— GOAL OF THE EXERCISE —
Each line of the data below from the one holding "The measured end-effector" to the one holding "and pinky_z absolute", inclusive, is to be reproduced exactly; no other line belongs in the answer.
Segment Start: THE DATA
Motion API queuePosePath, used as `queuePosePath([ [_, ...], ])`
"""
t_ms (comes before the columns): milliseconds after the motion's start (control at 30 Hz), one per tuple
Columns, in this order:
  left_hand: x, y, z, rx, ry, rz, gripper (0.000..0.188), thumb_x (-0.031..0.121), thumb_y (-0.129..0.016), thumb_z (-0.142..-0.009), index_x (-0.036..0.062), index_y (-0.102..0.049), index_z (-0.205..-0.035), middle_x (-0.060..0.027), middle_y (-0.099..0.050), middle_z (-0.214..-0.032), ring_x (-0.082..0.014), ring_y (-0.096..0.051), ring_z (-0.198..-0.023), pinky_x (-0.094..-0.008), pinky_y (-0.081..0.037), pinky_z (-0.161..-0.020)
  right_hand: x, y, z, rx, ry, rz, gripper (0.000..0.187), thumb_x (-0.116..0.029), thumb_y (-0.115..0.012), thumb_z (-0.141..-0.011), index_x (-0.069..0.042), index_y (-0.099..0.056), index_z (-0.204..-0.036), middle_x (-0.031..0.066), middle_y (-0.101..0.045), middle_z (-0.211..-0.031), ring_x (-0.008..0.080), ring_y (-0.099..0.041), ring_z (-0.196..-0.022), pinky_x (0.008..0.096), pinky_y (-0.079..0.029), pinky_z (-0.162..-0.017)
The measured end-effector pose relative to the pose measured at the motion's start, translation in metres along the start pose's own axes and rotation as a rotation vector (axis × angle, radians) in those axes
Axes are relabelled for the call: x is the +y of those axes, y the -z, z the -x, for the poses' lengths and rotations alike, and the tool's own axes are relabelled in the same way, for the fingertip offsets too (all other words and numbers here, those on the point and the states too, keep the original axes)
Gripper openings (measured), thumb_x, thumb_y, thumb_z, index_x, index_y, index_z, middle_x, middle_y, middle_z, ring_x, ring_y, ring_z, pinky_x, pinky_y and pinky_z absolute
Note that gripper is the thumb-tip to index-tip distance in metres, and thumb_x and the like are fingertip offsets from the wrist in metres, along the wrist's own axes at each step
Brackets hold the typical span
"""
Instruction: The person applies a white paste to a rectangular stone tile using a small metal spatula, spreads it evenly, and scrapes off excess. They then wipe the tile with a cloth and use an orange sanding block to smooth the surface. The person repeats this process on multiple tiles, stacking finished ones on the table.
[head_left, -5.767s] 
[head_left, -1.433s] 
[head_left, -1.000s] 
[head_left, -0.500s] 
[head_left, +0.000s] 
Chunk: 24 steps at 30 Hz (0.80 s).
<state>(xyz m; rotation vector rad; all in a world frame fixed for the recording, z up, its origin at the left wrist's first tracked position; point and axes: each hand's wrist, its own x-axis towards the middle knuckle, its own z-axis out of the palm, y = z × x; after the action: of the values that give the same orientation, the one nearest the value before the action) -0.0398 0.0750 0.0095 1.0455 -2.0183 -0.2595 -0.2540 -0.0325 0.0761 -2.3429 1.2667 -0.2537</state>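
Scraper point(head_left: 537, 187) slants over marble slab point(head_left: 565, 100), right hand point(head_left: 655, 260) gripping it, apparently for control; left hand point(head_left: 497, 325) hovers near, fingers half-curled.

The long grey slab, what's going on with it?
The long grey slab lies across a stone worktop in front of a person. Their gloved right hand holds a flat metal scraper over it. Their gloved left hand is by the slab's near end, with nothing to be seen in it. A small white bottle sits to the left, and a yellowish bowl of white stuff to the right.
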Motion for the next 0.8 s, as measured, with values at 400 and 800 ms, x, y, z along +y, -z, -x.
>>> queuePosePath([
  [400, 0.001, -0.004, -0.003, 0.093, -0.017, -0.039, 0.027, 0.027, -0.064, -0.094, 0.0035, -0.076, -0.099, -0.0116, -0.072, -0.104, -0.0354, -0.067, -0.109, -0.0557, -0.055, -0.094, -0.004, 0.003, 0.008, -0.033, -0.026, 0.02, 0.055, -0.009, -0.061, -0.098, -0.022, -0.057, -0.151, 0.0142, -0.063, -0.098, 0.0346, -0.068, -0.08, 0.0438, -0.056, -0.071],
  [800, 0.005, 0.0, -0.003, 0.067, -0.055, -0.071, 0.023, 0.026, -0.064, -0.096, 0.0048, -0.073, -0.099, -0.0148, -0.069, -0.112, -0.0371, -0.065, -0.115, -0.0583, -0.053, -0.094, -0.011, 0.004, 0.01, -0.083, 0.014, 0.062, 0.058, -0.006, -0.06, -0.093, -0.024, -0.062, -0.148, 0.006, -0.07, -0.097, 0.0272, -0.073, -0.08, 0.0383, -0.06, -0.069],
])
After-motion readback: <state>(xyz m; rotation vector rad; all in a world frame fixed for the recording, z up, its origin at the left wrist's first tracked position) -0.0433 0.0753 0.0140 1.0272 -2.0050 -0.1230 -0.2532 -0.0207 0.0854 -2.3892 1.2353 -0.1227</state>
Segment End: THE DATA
— SOLUTION FOR THIS TASK —
The measured end-effector pose relative to the pose measured at the motion's start, translation in metres along the start pose's own axes and rotation as a rotation vector (axis × angle, radians) in those axes
Axes are relabelled for the call: x is the +y of those axes, y the -z, z the -x, for the poses' lengths and rotations alike, and the tool's own axes are relabelled in the same way, for the fingertip offsets too (all other words and numbers here, those on the point and the states too, keep the original axes)
Gripper openings (measured), thumb_x, thumb_y, thumb_z, index_x, index_y, index_z, middle_x, middle_y, middle_z, ring_x, ring_y, ring_z, pinky_x, pinky_y and pinky_z absolute

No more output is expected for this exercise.